Learning chord names is simple...you can buy books or a chart-I have a big poster on the wall of my office here that has most chord variations on it. The fun comes in when you're using fragments or composite chords, then you have to rely on theory to name them *laughs* I had to learn a lot of that to use Band in a Box as a composition tool, and it was a good lesson. Instead of telling someone to "put your fingers here", which I can't do in netjams anyway, I can tell them to play E7#9/G in the open position and wonder whether they use the thumb or the pinkie to fret the low G.
That's a scenario in which a lack of chordform knowledge could be a potential drawback...but you sound good, Joe. I can hear improvements and I can hear your instrumental confidence building. That's very cool.
If you want your twin rhythms to sound REALLY fat, make em just a hair out of phase. I like to do that, and change the panning-one set will be 50% l/r, and the other something like 75% l/r, so there's some separation. Gives a track some beef. The alt-method would be to singletrack each part and pan them apart. That works too but I have a mania about a balanced stereo field.


----------



## JosephB

Sigg said:


> nice song joe, i can tell that you put time into working out the lead, i like the tone too.



Thanks.



Sigg said:


> the southern rock or blues doesn't really need much knowledge of musical theory to play.



Yeah. Good thing.



> Good solo. Has a nice flow and ring to it, very fitting to the material.


Thanks too.



moderan said:


> I can hear improvements and I can hear your instrumental confidence building.
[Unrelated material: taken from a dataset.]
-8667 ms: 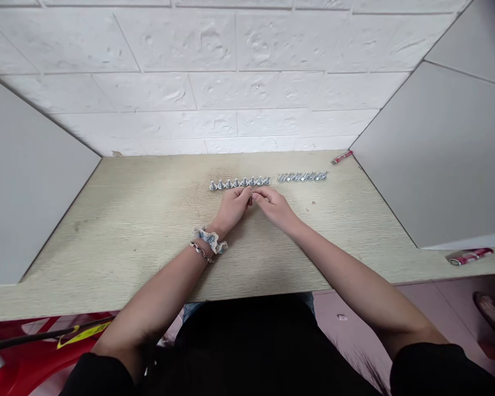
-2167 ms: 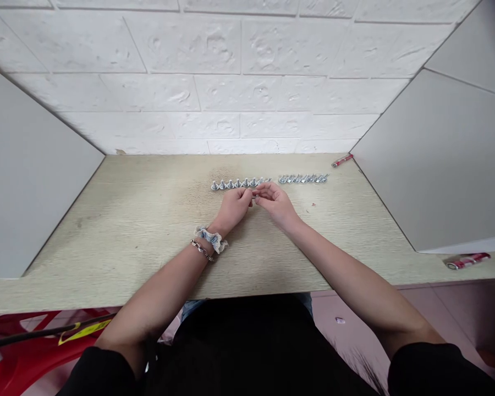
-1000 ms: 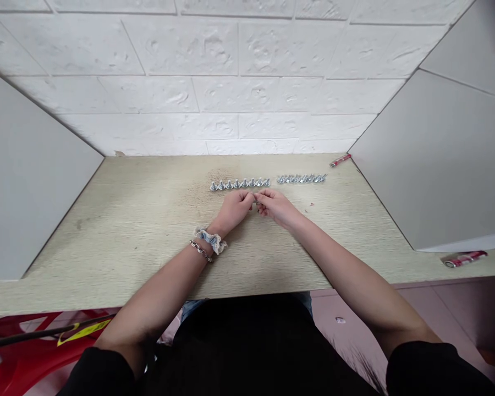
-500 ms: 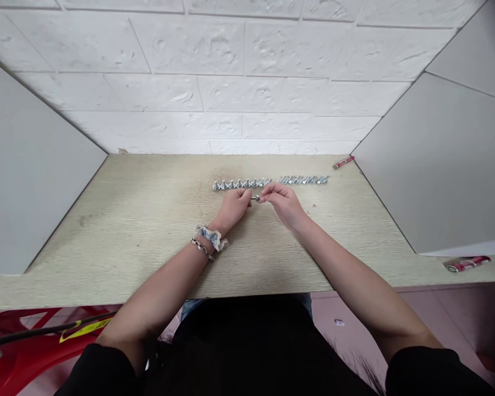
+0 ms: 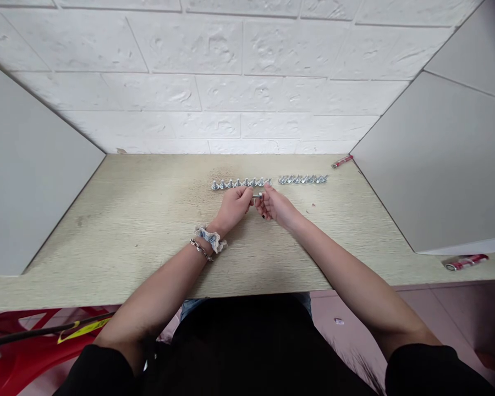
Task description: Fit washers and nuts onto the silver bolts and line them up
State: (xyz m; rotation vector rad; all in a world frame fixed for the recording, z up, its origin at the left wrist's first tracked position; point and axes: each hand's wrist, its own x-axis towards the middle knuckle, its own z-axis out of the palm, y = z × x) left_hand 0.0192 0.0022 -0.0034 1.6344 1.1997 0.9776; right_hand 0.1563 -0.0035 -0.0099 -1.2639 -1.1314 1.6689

I feel that also. I play a lot better with a better drummer too. You can hear us playing off each other in that solo.


moderan said:


> Instead of telling someone to "put your fingers here",



Heh. That reminds me -- I'm teaching my wife to play bass. She's played some acoustic guitar and seems to be picking it up quickly. Should be interesting.

And thanks too for the recording tips, as usual.


----------



## moderan

Any time. Good luck with your new bass player


----------



## JosephB

moderan said:


> Any time. Good luck with your new bass player



Heh heh. 

Finally -- an opportunity to tell_ her_ what to do.


----------



## terrib

I loved them all....yall are really, really good.....now how about some Christmas songs?  Sigg already has my request.


----------



## JosephB

terrib said:


> I loved them all....yall are really, really good.....now how about some Christmas songs?  Sigg already has my request.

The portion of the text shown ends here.